DeepSeek rose to popularity last month after it published an AI model the company claimed was as powerful as those made by American firms, but had been developed at a fraction of the cost. The release of such a major technological advance kicked off widespread fears that China may be catching up to the U.S. in the AI arms race. However, given the long-simmering geopolitical tensions between the U.S. and China, DeepSeek’s release also raised the usual concerns about the data-gathering practices of Chinese firms.
“The sky's the limit in terms of the potential for national security breaches for the CCP to collect critical information on government activity,” Gottheimer told Fortune in an interview.
Gottheimer and fellow member of Congress Ray LaHood (R-Ill.) are sponsoring a bill that would seek to immediately ban the popular AI app DeepSeek from any electronic devices owned by the U.S. government. The bill comes on the heels of an analysis that certain elements of DeepSeek’s code were intentionally hidden so they could collect U.S. user data and transfer it to the Chinese-state-owned telecommunications company China Mobile.
China is “our number one adversary. And they’re aggressive,” Gottheimer said.
The bill, which Gottheimer said he plans to introduce on Friday, is similar to one from February 2023 that banned TikTok on government-owned devices for the same reason.
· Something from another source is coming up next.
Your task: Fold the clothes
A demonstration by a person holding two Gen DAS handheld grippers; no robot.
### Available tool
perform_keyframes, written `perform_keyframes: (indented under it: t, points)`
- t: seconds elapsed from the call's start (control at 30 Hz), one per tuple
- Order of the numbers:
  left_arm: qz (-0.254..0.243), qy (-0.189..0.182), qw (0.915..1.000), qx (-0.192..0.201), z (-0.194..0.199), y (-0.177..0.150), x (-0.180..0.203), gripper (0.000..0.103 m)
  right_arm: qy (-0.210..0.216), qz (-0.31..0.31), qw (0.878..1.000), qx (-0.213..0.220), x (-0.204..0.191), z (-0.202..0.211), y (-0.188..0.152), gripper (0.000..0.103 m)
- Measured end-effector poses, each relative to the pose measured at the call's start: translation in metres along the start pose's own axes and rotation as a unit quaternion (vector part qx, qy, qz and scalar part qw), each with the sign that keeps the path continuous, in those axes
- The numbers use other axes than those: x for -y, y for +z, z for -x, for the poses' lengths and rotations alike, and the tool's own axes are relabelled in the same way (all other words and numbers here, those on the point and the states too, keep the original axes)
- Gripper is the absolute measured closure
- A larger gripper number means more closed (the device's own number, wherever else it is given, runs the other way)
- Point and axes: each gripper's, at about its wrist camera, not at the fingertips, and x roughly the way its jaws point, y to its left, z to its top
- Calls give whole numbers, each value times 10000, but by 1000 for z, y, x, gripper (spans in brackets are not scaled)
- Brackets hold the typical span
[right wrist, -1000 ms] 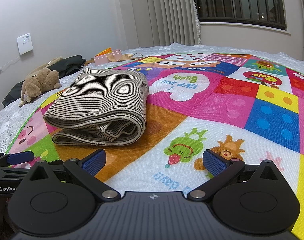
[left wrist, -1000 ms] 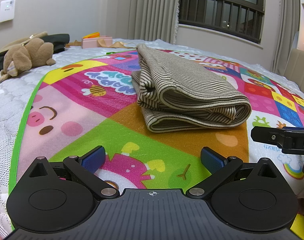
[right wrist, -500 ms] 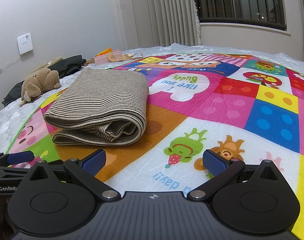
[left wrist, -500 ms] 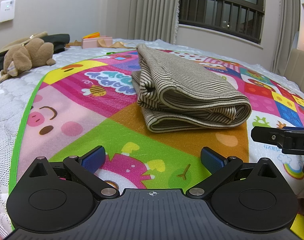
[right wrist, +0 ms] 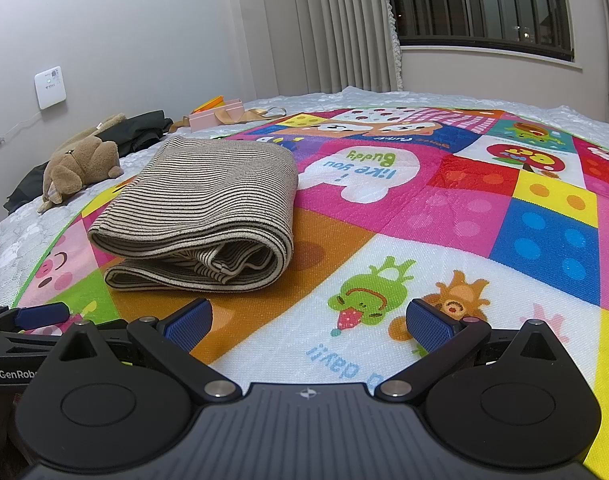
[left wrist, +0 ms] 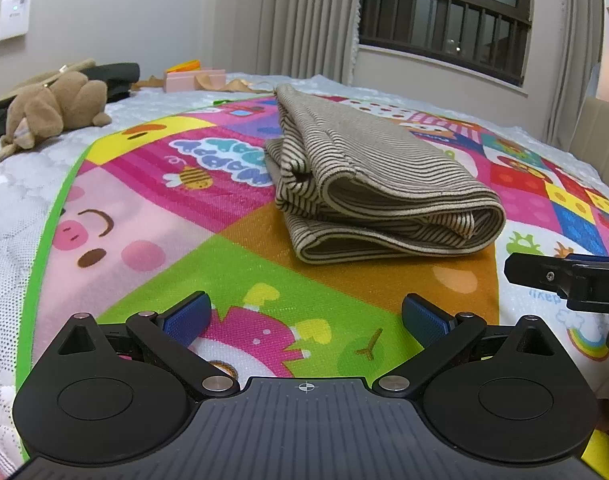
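Observation:
A brown and cream striped garment [left wrist: 368, 184] lies folded into a thick bundle on the colourful play mat [left wrist: 152, 208]; the right wrist view shows the same garment [right wrist: 208, 204] left of centre. My left gripper [left wrist: 306, 320] stands open a short way in front of the bundle, nothing between its blue pads. My right gripper [right wrist: 308, 320] is open too, low over the mat [right wrist: 444, 216], with the bundle ahead and to its left. Each gripper shows at the edge of the other's view: the right one [left wrist: 564, 280], the left one [right wrist: 28, 316].
The mat covers a white quilted bed [left wrist: 4, 200]. A brown plush toy [left wrist: 52, 108] and dark clothing [left wrist: 116, 76] lie at the far left, a pink box [left wrist: 192, 80] behind. Curtains [right wrist: 336, 24] and a barred window [right wrist: 480, 4] stand beyond the bed.

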Motion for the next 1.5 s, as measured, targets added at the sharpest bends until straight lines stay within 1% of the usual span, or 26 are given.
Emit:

Texas Gov. Greg Abbott already made such a move at the state level after he issued an order banning DeepSeek from government devices last month.
“We've seen them in many, many instances, whether it's through software or through devices, try to infiltrate our country to capture data on Americans,” Gottheimer said. “We know that this has been their practice. We've seen it in the past and so we're right to be vigilant here.”
The bill is meant to be an initial step to keep DeepSeek from gaining access to sensitive government data while Congress investigates the app further. Gottheimer, who sits on the House Intelligence Committee with his bill cosponsor LaHood, said he requested a classified briefing on DeepSeek. In that briefing, he hopes to better understand what data DeepSeek may have already collected on U.S. users, its connection to the Chinese government, and what information it could collect from devices that had downloaded it.
“We’ve gotta investigate this and get to the bottom of what DeepSeek’s done to embed into the code the ability to capture American’s private data and better understand their intentions here,” Gottheimer said.
Earlier this week, an analysis from Canadian cybersecurity firm Feroot Security found a portion of DeepSeek’s code seemed to be purposefully hidden to add U.S. users to China Mobile’s online registry. “That raised a lot of alarms because those servers are directly linked to China Mobile, which is owned by the government of China,” Feroot Security CEO Ivan Tsarynny told CNBC on Wednesday.
China Mobile is banned from doing business in the U.S. because of its ties to the Chinese military. Last year, the Federal Communications Commission barred China Mobile from offering broadband service in the U.S. A few years before that, in 2021, the New York Stock Exchange was forced to delist its stock.
Several other countries have already adopted policies similar to the one Gottheimer and LaHood are proposing. Earlier this week, Australia and certain South Korean ministries banned DeepSeek from their government-owned tech systems. In January, the Italian agency that oversees data protection banned DeepSeek after the information it provided about privacy protection was deemed “totally insufficient.”